▸ What to do
In this exercise, retype exactly the lines from the start of the entries through the line bearing "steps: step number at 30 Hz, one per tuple", leaving every picture out.
+--
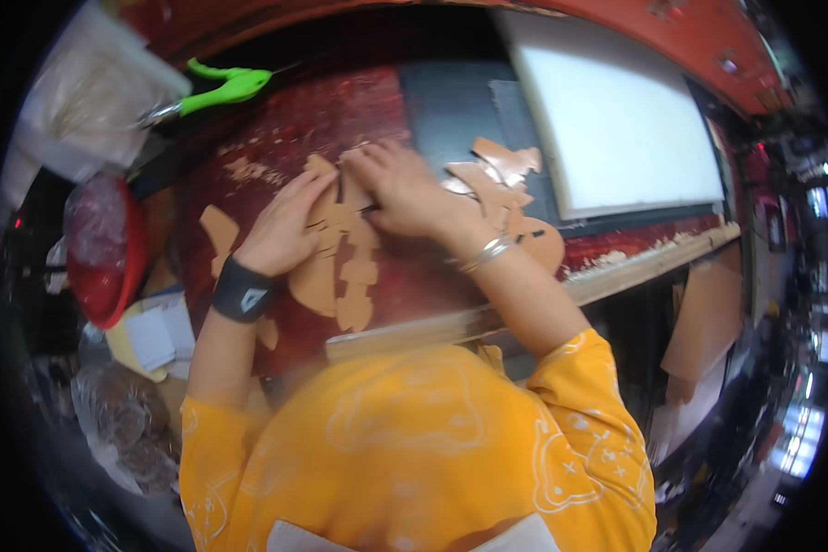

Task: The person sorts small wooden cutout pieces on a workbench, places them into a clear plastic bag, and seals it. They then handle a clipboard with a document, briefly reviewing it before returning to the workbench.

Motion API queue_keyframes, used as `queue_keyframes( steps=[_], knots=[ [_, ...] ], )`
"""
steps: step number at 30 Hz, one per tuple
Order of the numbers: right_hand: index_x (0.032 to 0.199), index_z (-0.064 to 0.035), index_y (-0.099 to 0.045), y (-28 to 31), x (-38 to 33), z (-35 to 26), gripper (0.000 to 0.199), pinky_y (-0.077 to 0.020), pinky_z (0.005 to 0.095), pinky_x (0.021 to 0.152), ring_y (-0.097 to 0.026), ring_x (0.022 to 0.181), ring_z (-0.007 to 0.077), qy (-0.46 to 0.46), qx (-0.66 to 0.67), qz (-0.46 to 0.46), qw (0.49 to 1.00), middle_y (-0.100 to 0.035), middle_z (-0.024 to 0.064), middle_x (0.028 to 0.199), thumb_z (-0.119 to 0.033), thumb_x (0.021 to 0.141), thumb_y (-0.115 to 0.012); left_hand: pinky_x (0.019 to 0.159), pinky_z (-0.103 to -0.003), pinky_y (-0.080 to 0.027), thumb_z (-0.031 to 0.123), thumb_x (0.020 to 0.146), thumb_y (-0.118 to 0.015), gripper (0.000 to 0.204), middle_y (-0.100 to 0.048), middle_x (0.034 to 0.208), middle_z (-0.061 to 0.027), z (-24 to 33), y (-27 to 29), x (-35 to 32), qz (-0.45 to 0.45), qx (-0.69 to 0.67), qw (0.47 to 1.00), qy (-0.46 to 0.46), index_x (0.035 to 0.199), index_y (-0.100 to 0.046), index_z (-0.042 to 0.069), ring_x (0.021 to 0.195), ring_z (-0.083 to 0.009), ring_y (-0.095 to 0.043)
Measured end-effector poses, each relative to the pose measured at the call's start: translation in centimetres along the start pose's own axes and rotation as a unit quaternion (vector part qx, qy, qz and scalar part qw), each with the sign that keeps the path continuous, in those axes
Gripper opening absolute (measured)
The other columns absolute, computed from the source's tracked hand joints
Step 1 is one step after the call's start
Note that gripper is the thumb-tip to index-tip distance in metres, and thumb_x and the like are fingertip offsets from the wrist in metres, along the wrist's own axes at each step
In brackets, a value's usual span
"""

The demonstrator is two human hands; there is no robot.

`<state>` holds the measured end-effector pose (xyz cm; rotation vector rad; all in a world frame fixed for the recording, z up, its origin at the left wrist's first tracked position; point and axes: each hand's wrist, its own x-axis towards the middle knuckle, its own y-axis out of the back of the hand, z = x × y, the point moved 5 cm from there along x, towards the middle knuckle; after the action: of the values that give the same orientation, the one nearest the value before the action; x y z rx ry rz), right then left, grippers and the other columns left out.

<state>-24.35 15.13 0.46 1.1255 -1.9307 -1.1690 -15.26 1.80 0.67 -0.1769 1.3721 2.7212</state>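
Observation:
Two flat tan cut-out pieces, leather-like, lie side by side under my hands: a broad, rounded piece [313, 287] and a notched strip [357, 279]. My left hand [288, 224], with a black wristband, rests along the upper part of the broad piece, its fingers stretched out. Bangles circle the wrist of my right hand [403, 191]. That hand is over the upper end of the pieces, fingertips touching the tan material, thumb spread away from the fingers. Slight blur softens its fingertips, and the palms hide parts of the pieces.
More tan cut pieces [497, 191] overlap right of my hands; a single one [219, 230] lies left. A thick white board [626, 120] is at the back right. Green-handled tool [225, 89], red basin [110, 267] stand left. Wooden strips [653, 264] edge the dark-red worktop [290, 120].

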Motion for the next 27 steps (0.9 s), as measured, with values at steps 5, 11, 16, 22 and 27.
queue_keyframes(
  steps=[5,11,16,22,27],
  knots=[
    [0.118,0.0002,-0.053,5.2,-5.6,3.7,0.050,-0.0402,0.0392,0.098,-0.048,0.114,0.0358,-0.095,0.050,0.118,0.987,-0.052,0.0223,0.121,-0.010,0.071,-0.066,0.105,-0.037,-0.033,0.007,0.071,-0.065,0.062,-0.039,0.136,-0.0198,2.1,-0.1,-0.3,0.077,-0.036,0.996,0.012,0.129,-0.045,0.006,0.127,-0.0346,-0.038],
    [0.117,0.0015,-0.055,8.8,-11.3,9.3,0.048,-0.0415,0.0406,0.095,-0.050,0.111,0.0356,-0.226,0.008,0.111,0.968,-0.053,0.0221,0.119,-0.015,0.073,-0.067,0.099,-0.034,-0.040,0.005,0.075,-0.063,0.048,-0.051,0.123,-0.0148,7.1,-2.2,2.7,0.058,-0.207,0.971,-0.105,0.122,-0.052,0.005,0.115,-0.0290,-0.050],
    [0.113,0.0012,-0.056,7.1,-10.3,9.9,0.049,-0.0405,0.0388,0.095,-0.050,0.109,0.0371,-0.184,-0.081,0.159,0.967,-0.054,0.0198,0.116,-0.017,0.070,-0.070,0.089,-0.037,-0.042,0.016,0.079,-0.064,0.045,-0.052,0.115,-0.0161,10.0,-4.4,5.7,0.164,-0.059,0.977,-0.126,0.121,-0.053,0.002,0.102,-0.0310,-0.050],
    [0.111,-0.0016,-0.051,7.5,-10.0,9.3,0.048,-0.0403,0.0392,0.095,-0.052,0.105,0.0346,-0.152,-0.060,0.185,0.969,-0.055,0.0177,0.112,-0.010,0.068,-0.071,0.097,-0.039,-0.037,0.019,0.077,-0.067,0.055,-0.048,0.121,-0.0178,8.6,-5.6,6.6,0.246,-0.042,0.963,-0.099,0.124,-0.049,-0.002,0.111,-0.0338,-0.044],
    [0.117,-0.0023,-0.043,10.6,-9.9,6.7,0.054,-0.0472,0.0375,0.086,-0.058,0.101,0.0298,-0.215,0.188,0.256,0.924,-0.056,0.0163,0.103,-0.005,0.071,-0.071,0.098,-0.035,-0.037,0.022,0.078,-0.068,0.057,-0.050,0.123,-0.0156,8.7,-4.6,5.9,0.172,-0.167,0.966,-0.091,0.125,-0.048,-0.001,0.114,-0.0294,-0.047]
  ],
)
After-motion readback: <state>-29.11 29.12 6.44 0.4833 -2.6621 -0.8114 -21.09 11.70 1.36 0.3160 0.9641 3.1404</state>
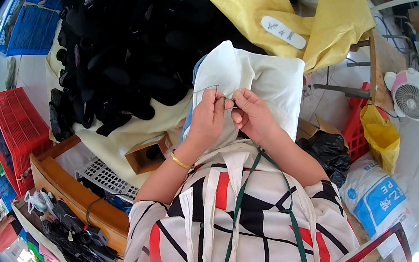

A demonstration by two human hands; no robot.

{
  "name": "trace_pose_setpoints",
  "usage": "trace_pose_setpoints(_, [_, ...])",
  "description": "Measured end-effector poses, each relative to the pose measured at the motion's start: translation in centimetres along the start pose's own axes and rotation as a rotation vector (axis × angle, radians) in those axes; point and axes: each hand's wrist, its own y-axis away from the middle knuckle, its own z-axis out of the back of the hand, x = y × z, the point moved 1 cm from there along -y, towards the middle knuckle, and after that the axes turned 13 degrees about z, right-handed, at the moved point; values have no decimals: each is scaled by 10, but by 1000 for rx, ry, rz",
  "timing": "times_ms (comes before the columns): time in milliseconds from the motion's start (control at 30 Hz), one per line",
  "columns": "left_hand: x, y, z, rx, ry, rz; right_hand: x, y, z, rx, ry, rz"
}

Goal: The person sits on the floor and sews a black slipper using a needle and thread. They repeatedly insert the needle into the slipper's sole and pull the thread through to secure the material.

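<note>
My left hand [211,114] and my right hand [251,113] are close together over a white cloth [278,76] on my lap. Both have thumb and fingertips pinched. A thin dark thread [210,87] stands out above my left fingers, and a short dark strand spans the small gap between the hands. Whether a needle is among it is too small to tell. Beyond the cloth lies a large heap of black shoe-like pieces [128,51], some with soles up. A gold-coloured bracelet circles my left wrist.
Yellow sheeting [335,17] with a white insole [283,32] on it lies far right. An open cardboard box [149,154] and a wooden chair edge [76,190] are at left, with red crates [20,136] beyond. At right are a small fan [412,96] and a white sack [373,193].
</note>
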Motion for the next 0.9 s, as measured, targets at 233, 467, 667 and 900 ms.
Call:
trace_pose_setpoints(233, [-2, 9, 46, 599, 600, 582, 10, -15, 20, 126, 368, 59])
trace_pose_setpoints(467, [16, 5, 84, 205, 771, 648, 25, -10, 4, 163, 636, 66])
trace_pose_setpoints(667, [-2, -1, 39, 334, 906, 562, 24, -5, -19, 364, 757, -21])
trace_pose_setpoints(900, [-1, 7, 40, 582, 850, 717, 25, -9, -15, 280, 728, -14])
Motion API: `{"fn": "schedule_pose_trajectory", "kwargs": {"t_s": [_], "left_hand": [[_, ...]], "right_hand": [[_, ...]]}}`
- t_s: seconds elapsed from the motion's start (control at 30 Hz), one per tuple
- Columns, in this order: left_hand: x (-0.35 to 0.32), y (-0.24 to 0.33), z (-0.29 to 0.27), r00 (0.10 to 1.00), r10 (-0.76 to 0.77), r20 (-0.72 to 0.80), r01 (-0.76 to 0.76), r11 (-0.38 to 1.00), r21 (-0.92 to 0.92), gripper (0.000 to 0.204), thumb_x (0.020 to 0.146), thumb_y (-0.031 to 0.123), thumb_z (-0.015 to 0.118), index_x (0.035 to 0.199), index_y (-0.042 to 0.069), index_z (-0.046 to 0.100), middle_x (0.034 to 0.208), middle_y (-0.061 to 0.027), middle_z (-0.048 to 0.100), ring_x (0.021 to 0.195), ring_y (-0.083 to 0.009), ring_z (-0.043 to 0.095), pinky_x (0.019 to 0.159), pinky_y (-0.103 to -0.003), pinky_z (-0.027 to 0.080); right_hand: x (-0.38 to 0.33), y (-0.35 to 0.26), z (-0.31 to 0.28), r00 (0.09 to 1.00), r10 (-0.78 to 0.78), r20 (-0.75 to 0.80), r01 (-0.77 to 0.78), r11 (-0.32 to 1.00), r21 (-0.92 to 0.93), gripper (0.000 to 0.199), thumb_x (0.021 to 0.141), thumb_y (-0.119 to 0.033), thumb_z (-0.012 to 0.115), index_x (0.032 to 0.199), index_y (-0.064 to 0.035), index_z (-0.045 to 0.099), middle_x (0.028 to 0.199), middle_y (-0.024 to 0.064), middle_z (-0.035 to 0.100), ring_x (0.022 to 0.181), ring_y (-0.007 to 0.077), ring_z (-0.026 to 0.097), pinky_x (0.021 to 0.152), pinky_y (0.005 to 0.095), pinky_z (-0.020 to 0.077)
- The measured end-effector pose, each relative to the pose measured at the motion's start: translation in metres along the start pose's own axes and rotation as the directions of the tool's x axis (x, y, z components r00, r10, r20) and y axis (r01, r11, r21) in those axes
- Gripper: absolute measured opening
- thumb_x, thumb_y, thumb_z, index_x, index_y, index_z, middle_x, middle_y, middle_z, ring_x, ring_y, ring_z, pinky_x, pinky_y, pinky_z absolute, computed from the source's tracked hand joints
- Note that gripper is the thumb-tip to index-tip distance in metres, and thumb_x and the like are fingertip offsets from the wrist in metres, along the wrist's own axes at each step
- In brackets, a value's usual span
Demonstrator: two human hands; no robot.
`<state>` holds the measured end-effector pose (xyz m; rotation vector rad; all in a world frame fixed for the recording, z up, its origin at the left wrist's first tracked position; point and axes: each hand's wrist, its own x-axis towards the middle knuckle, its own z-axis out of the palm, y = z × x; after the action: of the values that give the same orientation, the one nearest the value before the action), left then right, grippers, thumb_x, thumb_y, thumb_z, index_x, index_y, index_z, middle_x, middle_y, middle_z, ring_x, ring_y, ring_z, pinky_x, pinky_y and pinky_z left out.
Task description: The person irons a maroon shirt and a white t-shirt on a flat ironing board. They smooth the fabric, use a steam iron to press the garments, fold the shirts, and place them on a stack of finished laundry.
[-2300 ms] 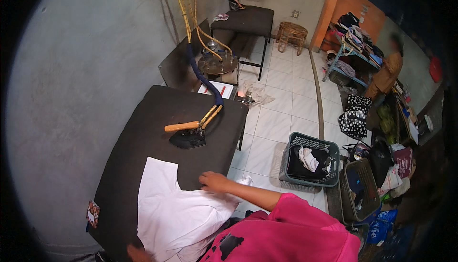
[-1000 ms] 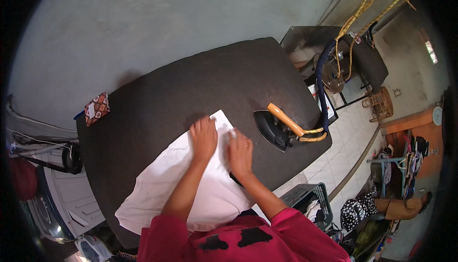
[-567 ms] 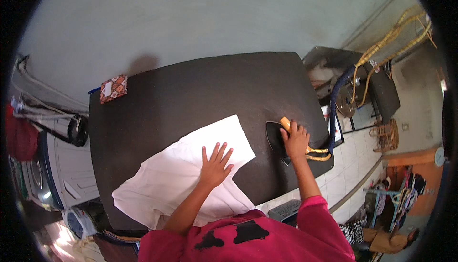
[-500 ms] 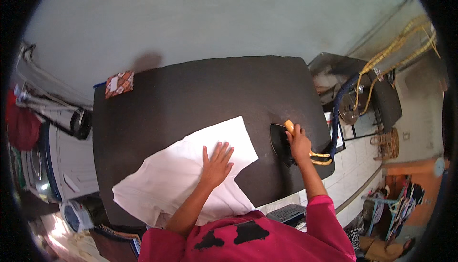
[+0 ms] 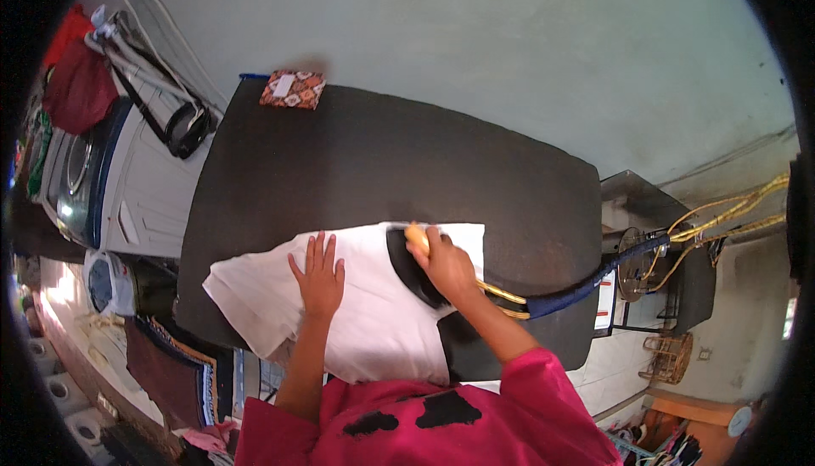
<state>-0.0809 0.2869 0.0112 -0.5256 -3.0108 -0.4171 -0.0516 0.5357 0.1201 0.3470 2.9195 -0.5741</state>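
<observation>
A white garment [image 5: 373, 313] lies spread over the near part of a dark padded table [image 5: 407, 152], its lower edge against my front. My left hand [image 5: 321, 283] rests flat on the cloth, fingers spread. In my right hand [image 5: 448, 269] is the yellow handle of a clothes iron [image 5: 409, 271], whose dark soleplate sits on the garment near its right end. The iron's yellow cord, partly in a blue sleeve [image 5: 560, 298], runs off to the right across the table.
A patterned booklet-like item [image 5: 293, 90] lies at the table's far left corner, by the wall. Left of the table stands a white washing machine [image 5: 157, 182]. Yellow cables [image 5: 730, 211] hang at the right, above a dark side table. Folded cloths [image 5: 174, 373] are stacked at lower left.
My right hand has brought the iron left from the bare table onto the garment. My left hand has shifted left along the cloth. The view has turned.
</observation>
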Motion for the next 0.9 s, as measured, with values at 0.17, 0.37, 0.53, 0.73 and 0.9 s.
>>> {"fn": "schedule_pose_trajectory", "kwargs": {"t_s": [0.17,0.37,0.53,0.73,0.9], "left_hand": [[0.0,-0.004,0.004,1.0,-0.024,-0.012,0.025,1.0,0.014,0.053,0.099,0.032,0.048,0.149,0.017,0.04,0.158,-0.0036,0.034,0.147,-0.0234,0.028,0.118,-0.062,0.003],[-0.001,-0.005,0.004,0.998,-0.067,0.015,0.067,0.998,-0.006,0.054,0.099,0.032,0.045,0.151,0.017,0.039,0.159,-0.0027,0.032,0.148,-0.0225,0.025,0.118,-0.061,0.001],[0.001,-0.003,0.004,0.998,-0.061,0.019,0.06,0.998,0.023,0.054,0.099,0.031,0.045,0.151,0.017,0.039,0.159,-0.0026,0.031,0.149,-0.0221,0.024,0.119,-0.06,0.001],[0.0,-0.006,0.006,0.997,-0.065,0.032,0.065,0.998,0.003,0.055,0.098,0.031,0.045,0.151,0.017,0.038,0.159,-0.003,0.031,0.148,-0.0224,0.024,0.119,-0.06,0.002],[0.002,-0.005,0.007,0.999,-0.041,-0.002,0.041,0.999,0.014,0.056,0.098,0.029,0.047,0.151,0.016,0.038,0.159,-0.0036,0.032,0.148,-0.0227,0.025,0.119,-0.06,0.002]], "right_hand": [[0.034,-0.01,0.003,0.998,0.061,0.008,-0.061,0.998,0.028,0.044,0.098,-0.047,0.053,0.105,-0.0044,0.045,0.086,0.0246,0.067,0.074,0.0444,0.066,0.061,0.0521,0.0524],[-0.02,0.043,-0.008,0.983,0.182,-0.024,-0.183,0.979,-0.093,0.049,0.098,-0.051,0.051,0.11,-0.0042,0.046,0.083,0.025,0.068,0.073,0.0441,0.068,0.06,0.0527,0.0536],[-0.008,0.102,-0.02,0.891,0.351,-0.289,-0.361,0.932,0.021,0.046,0.098,-0.049,0.053,0.106,-0.0039,0.046,0.075,0.027,0.066,0.073,0.0489,0.065,0.06,0.0568,0.0507],[0.002,0.03,-0.002,0.995,0.098,0.005,-0.098,0.995,0.015,0.052,0.097,-0.052,0.053,0.115,-0.0034,0.047,0.081,0.0264,0.068,0.074,0.0466,0.067,0.061,0.0544,0.0519],[0.058,-0.025,0.01,0.991,0.113,-0.075,-0.112,0.994,0.012,0.044,0.098,-0.046,0.054,0.108,-0.0047,0.044,0.074,0.0259,0.066,0.071,0.0463,0.066,0.059,0.0535,0.0511]]}}
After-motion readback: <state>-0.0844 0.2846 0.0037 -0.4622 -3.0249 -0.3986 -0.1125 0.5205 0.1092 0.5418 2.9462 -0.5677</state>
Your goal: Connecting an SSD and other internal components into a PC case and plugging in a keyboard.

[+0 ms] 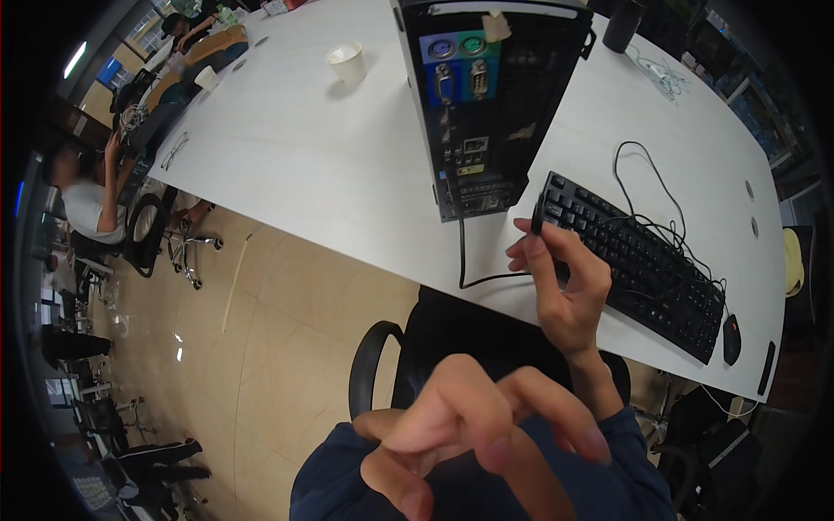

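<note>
A long white table (295, 148) stands on a beige tiled floor (287, 347), with office chairs (161, 239) alongside.

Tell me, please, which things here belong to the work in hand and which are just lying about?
In hand: right hand, black cable plug, computer tower's rear ports, keyboard.
Lying about: paper cup, mouse, glasses, white cable.

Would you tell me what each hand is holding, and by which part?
The right hand pinches a black cable plug by its body; the left hand holds nothing.
</note>
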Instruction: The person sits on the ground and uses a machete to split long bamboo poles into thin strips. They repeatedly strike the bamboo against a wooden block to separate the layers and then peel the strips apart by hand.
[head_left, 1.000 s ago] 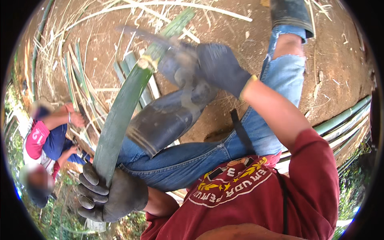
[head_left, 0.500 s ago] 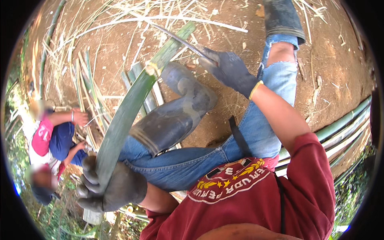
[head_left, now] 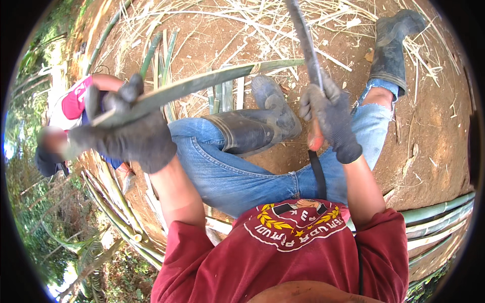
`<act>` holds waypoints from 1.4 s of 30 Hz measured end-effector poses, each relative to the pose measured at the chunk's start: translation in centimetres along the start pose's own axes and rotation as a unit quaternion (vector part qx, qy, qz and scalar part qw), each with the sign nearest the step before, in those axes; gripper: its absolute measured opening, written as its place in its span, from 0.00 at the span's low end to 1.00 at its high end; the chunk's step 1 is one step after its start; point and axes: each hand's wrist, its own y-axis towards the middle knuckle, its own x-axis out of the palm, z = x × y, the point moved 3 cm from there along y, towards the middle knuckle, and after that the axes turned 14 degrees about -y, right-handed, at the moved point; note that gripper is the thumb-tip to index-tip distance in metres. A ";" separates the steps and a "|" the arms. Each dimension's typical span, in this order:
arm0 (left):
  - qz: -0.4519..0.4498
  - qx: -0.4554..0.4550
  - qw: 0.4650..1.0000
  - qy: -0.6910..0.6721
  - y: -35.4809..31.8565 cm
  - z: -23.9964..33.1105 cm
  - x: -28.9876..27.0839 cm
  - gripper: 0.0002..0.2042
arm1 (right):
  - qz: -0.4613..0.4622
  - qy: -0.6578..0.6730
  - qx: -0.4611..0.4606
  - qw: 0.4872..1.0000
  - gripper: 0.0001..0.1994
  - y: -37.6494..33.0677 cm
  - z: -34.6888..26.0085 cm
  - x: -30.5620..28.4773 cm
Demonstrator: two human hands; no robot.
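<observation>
In a dark grey work glove, my left hand [head_left: 136, 141] grips the near-left end of a split bamboo strip [head_left: 202, 82]. The strip is green with a pale cut edge and a node near its far part. It slants up to the right, above my bent leg. My right hand [head_left: 331, 118], gloved as well, is closed around the orange-red handle of a long dark machete [head_left: 304, 43]. The blade points up and away, and its lower part is near the strip's right end; whether they touch I cannot tell.
My rubber boots [head_left: 252, 129] rest on brown soil strewn with thin bamboo shavings [head_left: 242, 15]. Cut bamboo pieces [head_left: 227, 91] lie behind the near boot. Long poles [head_left: 439, 214] lie at the right, more [head_left: 118, 207] at lower left. A person in red and white [head_left: 73, 103] is at the left.
The bamboo strip has swung from a steep slant to nearly level, with my left hand higher. My right hand has moved right and slightly down, and the blade has turned from leftward to upward.
</observation>
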 end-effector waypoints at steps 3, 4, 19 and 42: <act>0.021 0.020 0.997 0.067 0.1 -1.2 2.8 0.43 | -0.001 -0.122 -0.094 0.988 0.10 -0.9 -2.9 2.3; -0.002 0.009 0.998 0.065 0.6 -1.7 3.3 0.43 | 0.010 -0.184 -0.146 0.972 0.13 -0.1 -3.9 3.0; -0.141 -0.080 0.983 -0.088 3.7 -3.3 5.7 0.49 | 0.042 -0.024 -0.153 0.987 0.11 5.5 -11.0 7.6; -0.145 -0.153 0.942 -0.262 8.5 -3.8 -0.9 0.41 | 0.093 0.181 -0.033 0.978 0.20 1.4 2.1 -9.9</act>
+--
▸ Solved problem
Task: The person sorts small wooden cutout pieces on a workbench, places them into a clear plastic bag, and seals it. They then handle a clipboard with a document, briefly reviewing it before returning to the workbench.

Motion API queue_keyframes, used as `queue_keyframes( steps=[_], knots=[ [_, ...] ], )`
"""
steps: step number at 30 Hz, one per tuple

The exercise is now complete.